2.2.1 AS QUESTÕES A APRECIAR E DECIDIR

Na sequência de uma acção de inspecção, a AT liquidou adicionalmente aos ora Recorrentes IRS e respectivos juros compensatórios.
Os ora Recorrentes impugnaram essas liquidações, pedindo ao Tribunal Administrativo e Fiscal do Porto a anulação daqueles actos, com os seguintes fundamentos: i) falta de notificação do relatório da acção inspectiva que deu origem às liquidações impugnadas, ii) falta de fundamentação destes actos, quer quanto à liquidação do imposto, quer quanto à liquidação dos juros compensatórios, iii) “inexistência de facto tributário em sede de IRS”, sendo que a tributação deveria ser feita em sede de Imposto sobre o Rendimento das Pessoas Colectivas (IRC), uma vez que se trata de rendimento auferido no exercício da actividade de uma sociedade, posto que irregular e iv) os rendimentos em causa, resultantes da «mesma operação economicamente relevante» estão a ser duplamente tributados, quer em sede de Sisa, quer em sede de IRS, em violação dos princípios da capacidade contributiva, da igualdade e da proporcionalidade, todos com consagração constitucional.
A sentença julgou improcedente a impugnação judicial.
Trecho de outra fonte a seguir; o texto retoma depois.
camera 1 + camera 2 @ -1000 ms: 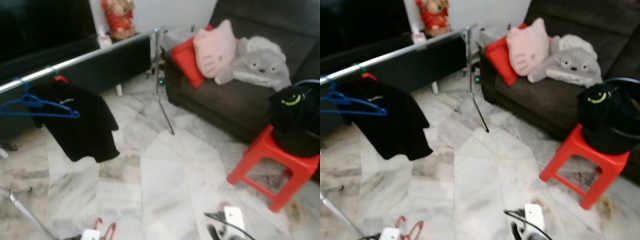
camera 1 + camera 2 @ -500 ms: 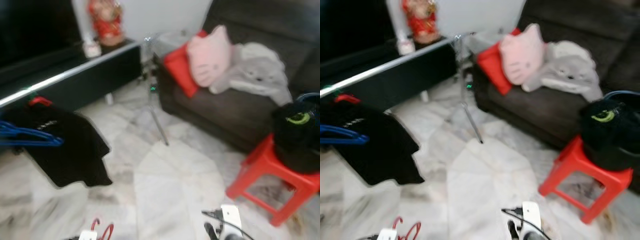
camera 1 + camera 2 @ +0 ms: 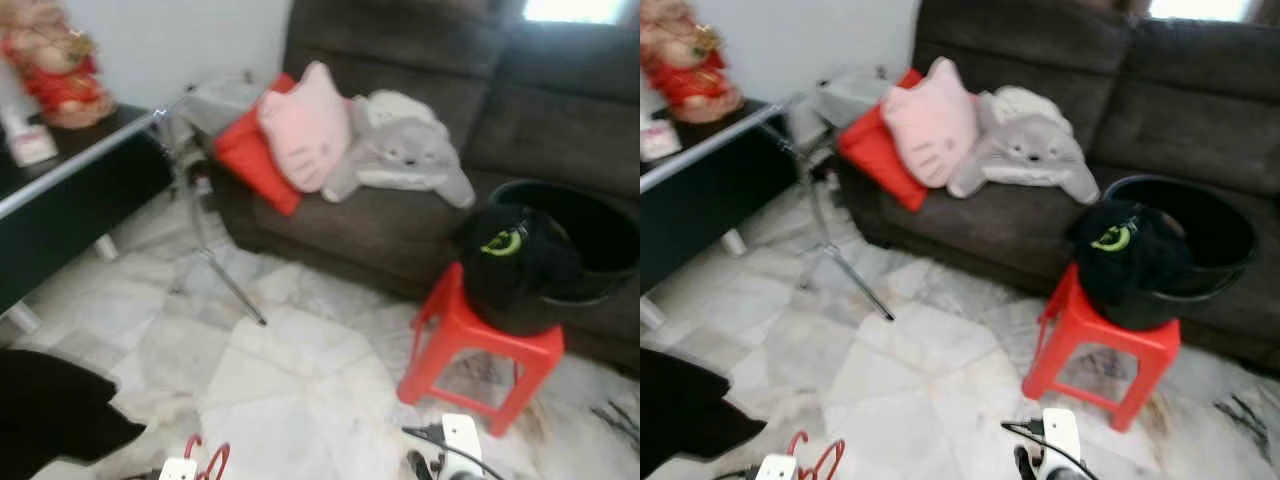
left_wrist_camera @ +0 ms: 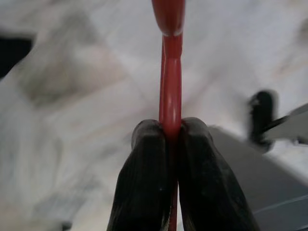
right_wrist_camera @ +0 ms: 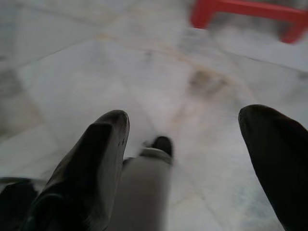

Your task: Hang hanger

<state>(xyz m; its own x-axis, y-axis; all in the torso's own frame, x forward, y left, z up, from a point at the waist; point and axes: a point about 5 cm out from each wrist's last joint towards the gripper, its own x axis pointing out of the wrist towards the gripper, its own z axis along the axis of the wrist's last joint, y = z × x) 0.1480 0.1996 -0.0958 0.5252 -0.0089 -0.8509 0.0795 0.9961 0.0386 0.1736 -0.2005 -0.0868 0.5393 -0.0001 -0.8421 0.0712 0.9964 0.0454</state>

Para tanto, começou por apreciar o invocado vício de preterição de formalidade legal decorrente da falta de notificação do relatório da inspecção, para concluir pela não verificação do mesmo. Depois, apreciando a invocada falta de fundamentação, quer relativamente à liquidação de imposto, quer à liquidação dos juros compensatórios, considerou que a mesma se não verificava.
Relativamente à fundamentação da liquidação dos juros compensatórios – que ora nos interessa considerar porque os Recorrentes discordaram do julgamento – entendeu a Juíza do Tribunal Administrativo e Fiscal do Porto que «o impugnante foi notificado da respectiva demonstração de cálculo, dali resultando de forma expressa os períodos de tributação, o valor base, o período de cálculo, a taxa aplicável e os montantes apurados».
Inconformados com a sentença, os Impugnantes dela recorrem para este Supremo Tribunal Administrativo. Alegam, em síntese, que a sentença não se pronunciou sobre todas as questões suscitadas na petição inicial, cuja apreciação não ficou prejudicada pela decisão encontrada pelo Tribunal Administrativo e Fiscal do Porto, motivo por que a sentença incorreu em nulidade por omissão de pronúncia, como resulta do disposto no art. 125.º, n.º 1, do CPPT. Mais alegam que a sentença fez errado julgamento ao considerar que as liquidações de IRS e dos respectivos juros compensatórios estão devidamente fundamentadas.
Assim, as questões a apreciar e decidir são as de saber se a sentença recorrida i) enferma de nulidade por omissão de pronúncia (cfr. conclusões com os n.ºs 2 a 4) e ii) incorreu em erro de julgamento ao considerar que as liquidações estão devidamente fundamentadas (cfr. conclusões com os n.ºs 5 a 7).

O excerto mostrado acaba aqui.